Сегодня обсудим, что значит быть русским. Выскажу мнение. Другие народы — французы, англичане — хитрые, коварные и все время умничают. Мы же, русские, очень простые. Мы без изысков. Когда я думаю о русских, сразу представляю себе картину Ильи Репина «Запорожцы». Тот сидит в своем дворце, в шелках да в золоте, пыжится там, хорохорится, а мы его — раз и к такой-то матери. Просто посмотрите на открытые лица казаков, вслушайтесь в их заливистый смех — это наши лица. Открытые русские лица. Запах пота. Запах мужского товарищества: «Давай, умник, пиши!» По усам течет, но и в рот тоже попадает. И ведь еще Гоголь говорил, что любит русский народ вот это удалое, молодецкое острое словцо, как припечатает — во век не отлипнет. А раздобревшая Наташа Ростова с зассанными пеленками? Кто будет восхищаться такой эволюцией? Была дюймовочка, стала бегемотиха. Из Монеточки — в Гречку. А для нас это — норма. Лев Толстой даже термин специальный придумал — опрощение. Иностранец нам какую-нибудь зловредную электронную фиговину, а мы: «Ух, размахнись рука, раззудись плечо!» И туды ее в качель! У русских все идет не от головы, а от сердца, от утробы. Русский — значит, настоящий.
Все иностранцы по природе аристократы, бизнесмены, ну или профессора какие-нибудь. А мы по природе крестьяне, общинники, богатыри, ямщики. Иностранец про себя говорит: «Я джентльмен, шевалье, деловой человек», а мы, русские, говорим так: «Я мужик! Я простая русская баба!» Для нас самое высокое — это народ, простые люди. В статьях, текстах, постах мы так и пишем: «А как же простые люди? А кто подумает о простых людях?». Не дай бог тебя во дворе непростым назовут. У тебя потом будет такая кличка. А хуже этого ничего нет. Англичане, французы — все сплошь богачи. Такова их национальная черточка. А русский — значит, бедный, русский — значит, работяга, крестьянин, чингачгук. Так и при царе было, и при коммунизме, и сейчас тоже.

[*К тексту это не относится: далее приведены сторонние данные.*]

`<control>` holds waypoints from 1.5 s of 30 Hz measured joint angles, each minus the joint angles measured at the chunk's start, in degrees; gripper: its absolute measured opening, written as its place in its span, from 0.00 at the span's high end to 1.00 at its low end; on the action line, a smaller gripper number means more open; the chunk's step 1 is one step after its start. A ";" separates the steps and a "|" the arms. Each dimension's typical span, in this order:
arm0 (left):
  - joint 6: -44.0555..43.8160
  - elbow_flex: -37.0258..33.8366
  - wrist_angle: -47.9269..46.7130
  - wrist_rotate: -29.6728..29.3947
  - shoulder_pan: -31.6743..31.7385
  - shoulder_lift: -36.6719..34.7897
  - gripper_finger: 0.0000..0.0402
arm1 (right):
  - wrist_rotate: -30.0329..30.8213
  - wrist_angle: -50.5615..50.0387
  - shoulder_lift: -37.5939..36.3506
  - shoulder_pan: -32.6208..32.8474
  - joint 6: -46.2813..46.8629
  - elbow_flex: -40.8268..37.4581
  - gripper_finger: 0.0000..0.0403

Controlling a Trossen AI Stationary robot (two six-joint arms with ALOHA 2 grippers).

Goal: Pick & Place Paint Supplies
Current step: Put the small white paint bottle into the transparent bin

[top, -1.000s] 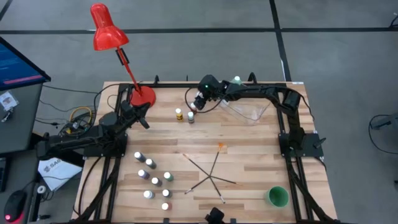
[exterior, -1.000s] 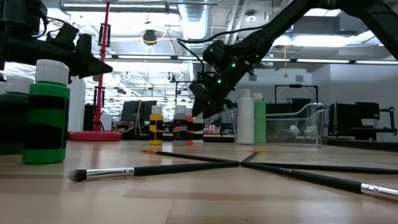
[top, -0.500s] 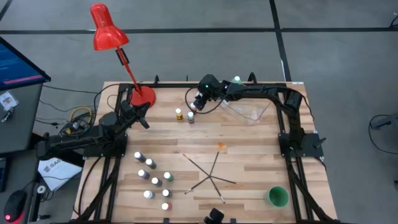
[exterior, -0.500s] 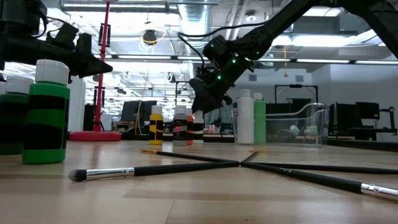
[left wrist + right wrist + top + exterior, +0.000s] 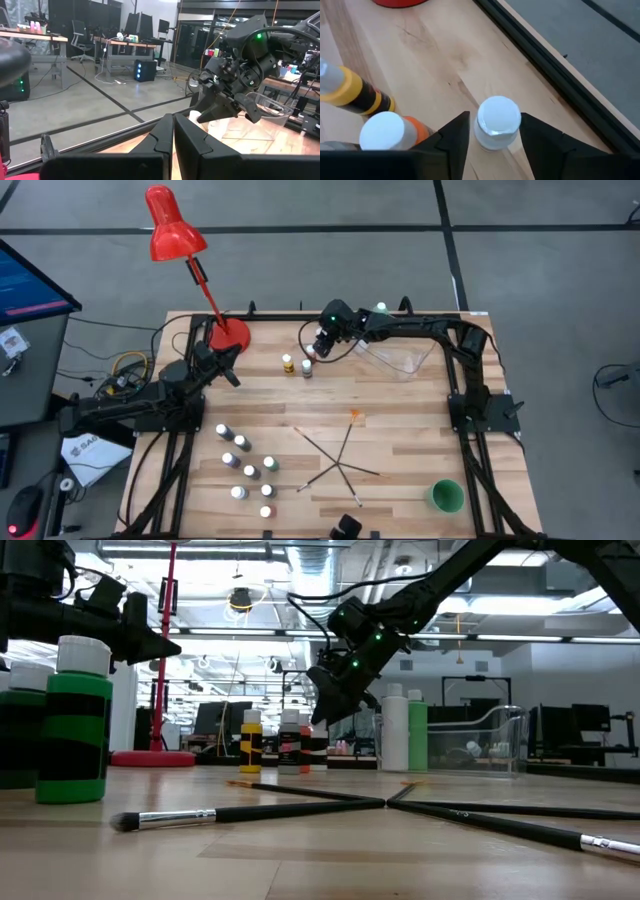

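Note:
My right gripper (image 5: pixel 495 145) is at the table's far middle, slanting down over a tiny white-capped bottle (image 5: pixel 498 120); its fingers stand close on either side of the cap. Beside it stand an orange bottle (image 5: pixel 395 131) and a yellow one (image 5: pixel 355 95). Several more small bottles (image 5: pixel 245 465) stand at the near left. Thin brushes (image 5: pixel 340 455) lie crossed in the near middle. A taller white bottle (image 5: pixel 395 730) and a taller green one (image 5: pixel 417 735) stand at the back. My left gripper (image 5: pixel 173 131) is shut, level, above the table's left side. My right gripper comes from above at a slant, one finger (image 5: pixel 452 137) on each side of the small bottle's white cap (image 5: pixel 512 117). Whether the fingers touch the cap, I cannot tell. The bottle stays upright.
A red lamp's base (image 5: pixel 229 334) stands at the far left. The clear plastic tub (image 5: pixel 400 358) lies just right of my right gripper. A green cup (image 5: pixel 446 496) stands at the near right corner. Bare wood lies between the brushes and the far bottles.

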 joint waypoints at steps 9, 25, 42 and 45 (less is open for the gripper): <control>0.00 0.01 0.03 0.00 -0.01 0.00 0.98 | 0.02 1.43 0.52 -0.27 -0.02 0.02 0.52; 0.00 0.00 0.03 -0.01 0.00 0.00 0.98 | -0.02 1.59 0.48 -0.27 -0.20 0.03 0.71; 0.00 0.00 0.03 -0.01 0.00 0.00 0.98 | 0.22 -0.43 -5.36 -0.18 -2.28 -0.01 0.72; 0.00 0.00 0.03 0.01 0.00 0.02 0.98 | 0.21 -2.71 -10.32 -0.18 -3.36 -0.04 0.71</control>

Иностранцы едят фин де клеры, камамберы, шампиньоны, консоме с профитролями. А у нас по-простому, по-нашенски, по-русски. Щи да каша — вот пища наша. У западников тесемочки, кружева, бюстгальтеры. А у нас портки да рубаха. У иностранцев менуэты, польки, а у нас, русских нормальные танцы: хоровод, лезгинка. У иностранцев костелы, небоскребы, Версаль, баухаус проклятущий, а у нас — русская изба: печь, полати, закут, красный угол. За печкой дед с бабой шебуршатся, на полатях молодые милуются. Именно изба задает ключевые координаты духовного пространства русской Евразии.
У этих какие-то ужимки, гримасы, тень на плетень, а у нас — гречка с тушенкой, запах сосен, запах травы. Эх, русский луг, русская излучина! Вот кто из иностранцев так говорит: «Эх!», «Ух!» Может, торгаши-американцы? Французы в колготочках? Нет, они там все тихо-тихо, шу-шу по стеночке. Взгляд бегающий, интонация манерная. Что внутри — не поймешь. Ты ему уже всю душу излил, а он все о погоде.
Ну и последнее. Иностранцы жутко любят все иностранное. Совокупляются между собой: англичане с немцами, немцы с французами, французы с итальянцами. «У, какая хорошая японская машина, — говорит американец, — и стоит дешевле кадиллака. Куплю-ка я лучше ее!» «Или датчане думают: «Надо же какие итальянцы прикольные. Объединимся-ка мы с ними в Евросоюз». И делают они всякие миксы, коллабы и прочие групповые форматы. Взаимодействие — такая у них религия. А русские любят русских. Смесовое отторгают. Не наше оно.
Мы с вами сегодня много говорим о национальном строительстве, о формировании русской идентичности. Говорят, нет позитивного образца. Говорят, нет ничего общего. А некоторые говорят, мол, и не надо. Украдут, мол, еще нашу национальную идею эфиопы, и будут под русских подделываться. А я скажу так: есть у нас общее. И это такое общее, которым можно гордиться. Простота, искренность, бедность, принадлежность к низшим слоям общества, страстная горячечная любовь к своим (не зря же сказано «За други своя!») — это ровно то, к чему каждый из нас стремится.